Agapito intentó gritar al sentirse abrasado por aquel líquido ardiente, pero el vapor y el dolor de la quemadura lo dejaron sin aliento y por un breve segundo se desvaneció. Logró tomar aire y se arrastró unos centímetros. En su cabeza crecía un zumbido grave que no le permitía oír absolutamente nada. No podía abrir los párpados escaldados y no lograba escapar a la oscuridad ni al terrible dolor que sacudía todo su cuerpo. Esa mujer, la mulata blanconaza teñida de rubio, ella lo había golpeado con algo… trató de recordar… con un trapo mojado, sí, con un trapo mojado, y lo había dejado kao, lo había liquidado de a viaje. Logró arrodillarse. “Esa tipa me ha desgraciao… qué suerte más cabrona la mía… yo me estaba pirando y esta desgraciá me ha resingao completo…” Su mano buscó donde apoyarse y sólo encontró fango caliente.
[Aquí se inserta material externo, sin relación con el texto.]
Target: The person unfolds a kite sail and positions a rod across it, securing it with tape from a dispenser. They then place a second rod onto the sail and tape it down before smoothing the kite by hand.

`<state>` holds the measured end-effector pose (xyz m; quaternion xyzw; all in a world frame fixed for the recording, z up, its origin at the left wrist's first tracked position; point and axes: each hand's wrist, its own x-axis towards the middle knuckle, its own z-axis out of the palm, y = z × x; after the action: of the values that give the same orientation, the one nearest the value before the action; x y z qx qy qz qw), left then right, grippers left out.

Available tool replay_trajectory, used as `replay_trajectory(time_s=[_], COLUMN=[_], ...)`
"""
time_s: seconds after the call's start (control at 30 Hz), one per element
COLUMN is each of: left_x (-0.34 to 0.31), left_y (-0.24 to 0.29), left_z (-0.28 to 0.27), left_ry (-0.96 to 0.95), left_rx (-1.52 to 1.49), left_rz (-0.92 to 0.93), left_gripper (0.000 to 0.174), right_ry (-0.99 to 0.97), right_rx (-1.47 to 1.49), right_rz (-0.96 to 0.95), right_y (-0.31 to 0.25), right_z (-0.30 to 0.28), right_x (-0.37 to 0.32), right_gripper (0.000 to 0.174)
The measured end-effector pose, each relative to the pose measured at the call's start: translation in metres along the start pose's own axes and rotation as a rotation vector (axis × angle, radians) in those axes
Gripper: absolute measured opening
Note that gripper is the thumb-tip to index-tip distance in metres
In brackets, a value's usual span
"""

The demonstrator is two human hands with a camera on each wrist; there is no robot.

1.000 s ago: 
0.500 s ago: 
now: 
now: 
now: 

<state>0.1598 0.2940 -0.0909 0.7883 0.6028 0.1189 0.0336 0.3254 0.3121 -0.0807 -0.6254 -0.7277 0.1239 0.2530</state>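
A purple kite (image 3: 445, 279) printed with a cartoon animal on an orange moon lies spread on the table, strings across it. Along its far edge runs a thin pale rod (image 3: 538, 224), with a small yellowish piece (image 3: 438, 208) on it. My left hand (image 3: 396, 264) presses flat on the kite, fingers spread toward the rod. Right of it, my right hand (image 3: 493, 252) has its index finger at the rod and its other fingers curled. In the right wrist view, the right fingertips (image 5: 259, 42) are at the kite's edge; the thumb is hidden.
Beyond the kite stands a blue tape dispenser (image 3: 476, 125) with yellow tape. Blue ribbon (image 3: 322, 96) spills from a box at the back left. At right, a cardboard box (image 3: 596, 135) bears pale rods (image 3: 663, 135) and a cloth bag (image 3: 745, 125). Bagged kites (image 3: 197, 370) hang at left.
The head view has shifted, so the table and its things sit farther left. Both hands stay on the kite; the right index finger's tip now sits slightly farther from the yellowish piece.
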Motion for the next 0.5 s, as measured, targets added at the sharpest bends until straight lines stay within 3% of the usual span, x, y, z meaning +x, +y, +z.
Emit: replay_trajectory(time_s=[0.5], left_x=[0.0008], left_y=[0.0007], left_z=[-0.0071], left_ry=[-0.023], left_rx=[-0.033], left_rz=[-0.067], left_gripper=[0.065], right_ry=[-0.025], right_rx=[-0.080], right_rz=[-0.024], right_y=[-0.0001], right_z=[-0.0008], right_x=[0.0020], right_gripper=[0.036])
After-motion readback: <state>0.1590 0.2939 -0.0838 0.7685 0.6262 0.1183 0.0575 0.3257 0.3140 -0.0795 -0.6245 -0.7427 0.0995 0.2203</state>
Comenzó a tantear a ciegas, gimiendo de dolor. “Cojones, ¿qué me ha echao por encima? ¿Salfumán?” Intentó erguirse, pero no logró despegar las rodillas de la tierra. “Tengo que rajar de aquí, tengo que venderle a esa tipa, está loca, está loca…” No la oyó llegar junto a él, no pudo ver cómo tomaba impulso con el machete, y cuando la hoja le entró por el lugar donde el cuello se junta con el hombro, casi ni lo sintió.

Los agentes de la Brigada Especial rodearon la manzana, tomando todas las precauciones indicadas para esos casos. Esperaron unos minutos, pero en el patio donde presuntamente se escondía el asesino de sus compañeros sólo se veían la cabeza y los brazos de una mujer que, al parecer, colgaba ropa en una tendedera. Finalmente, el capitán Vladimir García, jefe del destacamento, tirador excelso, cinta negra en judo, cuarto dan en kárate-do y especialista en técnicas de combate cuerpo a cuerpo, decidió entrar. De un salto franqueó la cerca de tablas y cayó en semicuclillas al otro lado, con el AK plegable en posición de combate. La mujer que trajinaba en el patio, una rubia teñida de buenas carnes y algunos añitos, ni siquiera se volvió a mirarlo. De la tendedera colgaban, unas junto a otras, sábanas, toallas y fundas manchadas de tierra, con enormes lamparones de fango adherido a la tela y alguna que otra brizna de hierba pegada. La mujer se inclinó y tomó del suelo otra pieza de ropa, tan sucia como las otras. La colgó doblada, pasándole la mano para eliminar los pliegues. Se inclinó y repitió la operación, esta vez con una toalla  casi negra, con el dobladillo deshilachado, de la que chorreaba un líquido turbio. Al extremo, algo separada del resto de la ropa, había otra funda, rajada, un verdadero harapo, con grandes manchones de color rojo oscuro. “Sangre”, pensó de inmediato el capitán García. En el borde del campo de visión detectó un movimiento y un rostro conocido, luego otro. Eran sus hombres. Les hizo con la mano una señal para que se mantuvieran afuera, ocultos. Recorrió el patio con una mirada rápida: detrás del anafe había un bulto del que sobresalían unas piernas flacas, color ceniza, metidas en unas botas militares rusas. Sobre un cantero, entre tallos verdes, yacía una pistola de reglamento con el carro en retroceso y el gatillo amartillado. La mujer, de pie delante de la tendedera, contemplaba aquella curiosa exhibición de trapos sucios, con expresión que pasaba de la incredulidad a la satisfacción. El capitán García se incorporó lentamente, bajó su AK plegable, le puso el seguro y caminó hacia la mujer, que lo oyó acercarse y se quedó inmóvil, mirando ahora un punto entre sus pies, con los brazos colgando a los lados del cuerpo. “Vamos, señora. Ha tenido un día difícil”, dijo García mientras le pasaba el brazo por encima de los hombros. “Y dígalo”, susurró ella antes de ocultar la cabeza en el hombro del oficial y echarse a llorar.